Le véritable enjeu des Big Data
François Bourdoncle, co chef de file du plan « Big Data », explique comment les spécialistes de l’exploitation des données menacent de capter la valeur ajoutée des entreprises à leur profit.
Ecoutez François Bourdoncle parler des enjeux liés au développement de la technologie des Big Data. Très vite, vous aurez froid dans le dos. Si son discours vous alarme, c’est à dessein. Il est co chef de file du plan gouvernemental Big Data avec Paul Hermelin (PDG de Capgemini) et sa mission commence par faire prendre conscience aux entreprises de la formidable menace que peut représenter pour elles cette technologie. Il dit : « Avec les Big Data, c’est une guerre sans merci entre les « anciens » et les « modernes » qui se joue et les nouveaux venus disposent de très forts atouts pour prendre la place des entreprises établies. »
Les « modernes », ce sont tous les géants du numérique – les Google, Amazon, Facebook, Apple et autres IBM. Leurs armes : les formidables outils à siphonner – et à traiter – des Everest de données qu’ils ont bâtis et continuent de renforcer. Il ne se passe ainsi quasiment pas un jour sans que Google n’acquière à prix d’or des start-up qui, d’une façon ou d’une autre lui donnent accès à des précieuses données concernant des utilisateurs. La dernière en date est Nest.
Qui sont les « anciens » ? Quasiment toutes les entreprises traditionnelles !
Comment la seule maîtrise des données peut-elle assurer une position dominante aux nouveaux venus ? François Bourdoncle explique simplement que la possession des données concernant un immense panel d’utilisateurs donne aux modernes un formidable levier pour s’emparer de la position stratégique de la relation client et, ce faisant, tirer un énorme profit de cette situation au détriment des entreprises traditionnelles.
Exemple frappant : la mésaventure du constructeur de moteurs d’avions Pratt & Whitney.

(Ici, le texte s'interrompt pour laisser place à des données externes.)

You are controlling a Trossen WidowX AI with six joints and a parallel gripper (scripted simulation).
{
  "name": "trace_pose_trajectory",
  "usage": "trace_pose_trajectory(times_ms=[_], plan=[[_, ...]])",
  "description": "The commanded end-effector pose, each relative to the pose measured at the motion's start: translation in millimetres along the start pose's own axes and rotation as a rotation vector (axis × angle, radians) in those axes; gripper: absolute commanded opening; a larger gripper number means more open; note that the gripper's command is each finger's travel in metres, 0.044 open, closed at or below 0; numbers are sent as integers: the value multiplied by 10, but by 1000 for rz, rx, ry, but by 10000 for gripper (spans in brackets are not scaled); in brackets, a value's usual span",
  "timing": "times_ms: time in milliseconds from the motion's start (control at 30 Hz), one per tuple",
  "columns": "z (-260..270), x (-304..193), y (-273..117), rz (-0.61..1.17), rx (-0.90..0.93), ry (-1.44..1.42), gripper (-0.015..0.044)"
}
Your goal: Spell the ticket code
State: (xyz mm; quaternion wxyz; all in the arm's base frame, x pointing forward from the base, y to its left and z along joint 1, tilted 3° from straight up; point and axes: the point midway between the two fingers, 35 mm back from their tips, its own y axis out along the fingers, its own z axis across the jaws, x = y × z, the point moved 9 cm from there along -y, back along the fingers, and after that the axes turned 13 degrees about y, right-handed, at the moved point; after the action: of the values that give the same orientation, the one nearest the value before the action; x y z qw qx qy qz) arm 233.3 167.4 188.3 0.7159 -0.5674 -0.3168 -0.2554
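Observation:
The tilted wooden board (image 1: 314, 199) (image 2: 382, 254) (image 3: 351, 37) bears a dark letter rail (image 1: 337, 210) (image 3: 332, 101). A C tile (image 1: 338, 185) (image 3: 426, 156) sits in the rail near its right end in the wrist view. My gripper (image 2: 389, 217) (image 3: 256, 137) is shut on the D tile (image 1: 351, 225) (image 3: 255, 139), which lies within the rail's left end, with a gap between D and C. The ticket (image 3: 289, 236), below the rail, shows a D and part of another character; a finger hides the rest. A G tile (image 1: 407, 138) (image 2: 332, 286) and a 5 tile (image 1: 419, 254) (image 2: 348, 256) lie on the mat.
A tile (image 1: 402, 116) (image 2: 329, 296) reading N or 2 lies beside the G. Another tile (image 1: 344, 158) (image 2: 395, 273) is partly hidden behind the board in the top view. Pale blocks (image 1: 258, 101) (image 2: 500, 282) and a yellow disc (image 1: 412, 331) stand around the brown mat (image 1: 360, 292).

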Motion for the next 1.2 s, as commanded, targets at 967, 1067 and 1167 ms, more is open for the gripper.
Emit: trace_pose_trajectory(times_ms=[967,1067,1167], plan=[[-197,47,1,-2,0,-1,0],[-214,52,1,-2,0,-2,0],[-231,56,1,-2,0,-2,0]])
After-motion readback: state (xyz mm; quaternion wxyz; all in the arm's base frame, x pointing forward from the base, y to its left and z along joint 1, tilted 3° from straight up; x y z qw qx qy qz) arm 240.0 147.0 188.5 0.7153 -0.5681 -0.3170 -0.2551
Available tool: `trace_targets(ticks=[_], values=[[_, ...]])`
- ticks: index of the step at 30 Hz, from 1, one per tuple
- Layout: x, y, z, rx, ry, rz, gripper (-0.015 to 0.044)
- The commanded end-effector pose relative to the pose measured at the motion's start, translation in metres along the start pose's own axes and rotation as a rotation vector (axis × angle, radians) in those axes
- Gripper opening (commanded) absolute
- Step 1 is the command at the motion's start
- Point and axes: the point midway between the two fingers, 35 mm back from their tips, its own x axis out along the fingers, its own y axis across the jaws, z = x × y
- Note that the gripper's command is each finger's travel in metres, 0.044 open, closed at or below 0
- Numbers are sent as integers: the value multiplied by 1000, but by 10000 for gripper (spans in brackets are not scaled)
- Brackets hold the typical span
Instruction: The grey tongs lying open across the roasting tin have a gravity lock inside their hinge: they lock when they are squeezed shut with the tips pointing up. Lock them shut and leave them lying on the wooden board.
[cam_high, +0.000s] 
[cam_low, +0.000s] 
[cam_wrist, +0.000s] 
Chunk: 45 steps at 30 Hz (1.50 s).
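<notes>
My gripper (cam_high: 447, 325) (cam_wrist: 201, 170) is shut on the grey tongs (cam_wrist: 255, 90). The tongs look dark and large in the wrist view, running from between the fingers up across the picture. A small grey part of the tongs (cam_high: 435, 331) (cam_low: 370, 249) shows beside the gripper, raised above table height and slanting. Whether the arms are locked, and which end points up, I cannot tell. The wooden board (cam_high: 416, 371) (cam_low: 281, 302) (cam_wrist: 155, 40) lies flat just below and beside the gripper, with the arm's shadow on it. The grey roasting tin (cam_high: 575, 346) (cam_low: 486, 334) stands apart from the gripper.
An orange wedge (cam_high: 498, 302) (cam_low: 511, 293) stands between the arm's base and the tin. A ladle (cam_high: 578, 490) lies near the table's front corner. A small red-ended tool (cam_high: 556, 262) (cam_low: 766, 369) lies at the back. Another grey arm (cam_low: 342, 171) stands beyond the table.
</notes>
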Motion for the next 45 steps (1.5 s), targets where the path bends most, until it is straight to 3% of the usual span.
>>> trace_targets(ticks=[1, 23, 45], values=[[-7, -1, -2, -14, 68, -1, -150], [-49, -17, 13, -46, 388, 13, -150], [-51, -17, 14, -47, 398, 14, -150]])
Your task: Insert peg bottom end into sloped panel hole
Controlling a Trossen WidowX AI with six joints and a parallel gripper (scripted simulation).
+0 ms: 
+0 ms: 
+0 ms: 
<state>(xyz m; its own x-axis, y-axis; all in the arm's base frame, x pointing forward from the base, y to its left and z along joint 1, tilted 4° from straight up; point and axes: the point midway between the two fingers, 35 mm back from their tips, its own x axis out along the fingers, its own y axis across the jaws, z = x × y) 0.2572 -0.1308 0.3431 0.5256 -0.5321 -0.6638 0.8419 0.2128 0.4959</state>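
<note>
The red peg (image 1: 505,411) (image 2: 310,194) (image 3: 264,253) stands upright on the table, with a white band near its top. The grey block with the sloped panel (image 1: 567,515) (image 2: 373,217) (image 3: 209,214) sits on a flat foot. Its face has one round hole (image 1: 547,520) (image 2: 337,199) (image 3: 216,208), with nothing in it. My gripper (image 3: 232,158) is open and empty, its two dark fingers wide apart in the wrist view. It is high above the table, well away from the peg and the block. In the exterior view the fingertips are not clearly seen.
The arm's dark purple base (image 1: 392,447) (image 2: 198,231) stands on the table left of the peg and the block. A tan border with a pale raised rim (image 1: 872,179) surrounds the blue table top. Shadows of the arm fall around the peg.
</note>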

Il s’est peu à peu vu déposséder de la relation avec ses clients, les compagnies aériennes, par son prestataire de service, IBM. C’est ce dernier qui, possédant toutes les données de fonctionnement des moteurs qu’il recueille de longue date pour le motoriste, est désormais le mieux placé pour dialoguer avec les compagnies aériennes…
Le tableau est pire encore dans le domaine de l’assurance où la connaissance intime des clients donne un formidable avantage à une entreprise comme Google, qui s’intéresse ouvertement à ce secteur.
En fait, diagnostique François Bourdoncle, « le schéma est le même quelle que soit l’activité et aussi bien pour la vente au grand public que le B to B : les entreprises qui possèdent les données « client » réduisent peu à peu le métier des acteurs traditionnels à sa seule dimension technique ; devenus intermédiaires incontournables de la relation avec les clients, ils s’approprient progressivement la part la plus significative de la valeur ajoutée. »
Que faire pour éviter le pire ? « Il faut réagir très vite » affirme François Bourdoncle. Pour cette raison, on ne peut guère espérer affronter frontalement les Amazon et autres Google qui ont pris une formidable avance. En revanche, il n’est pas trop tard pour que toutes les entreprises traditionnelles se dotent des capacités pour acquérir les données et des moyens de traitement qui leur serviront à résister aux nouveaux venus. « Il faut que les « anciens » aient la capacité d’affronter les « modernes » sur leur propre terrain » résume François Bourdoncle. Il précise : « Pour les entreprises, la première question à se poser est ‘Quelles sont les données dont j’ai besoin pour offrir un service à mes clients ?’ et non ‘Quel service puis-je offrir avec les données dont je dispose déjà ? »
On notera que la démarche qu’il préconise est précisément celle adoptée par General Electric. Le groupe américain a investi en 2012 pas moins d’un milliard de dollars dans un centre de R&D voué précisément aux Big Data. Il a également fait de l’acquisition et du traitement des données l’axe majeur de son développement industriel, ce qu’il a baptisé « internet industriel ». Une façon d’éviter dans chacun de ses métiers – et en particulier dans la production de moteurs d’avions – que ne lui arrive le problème que connaît son rival Pratt & Whitney.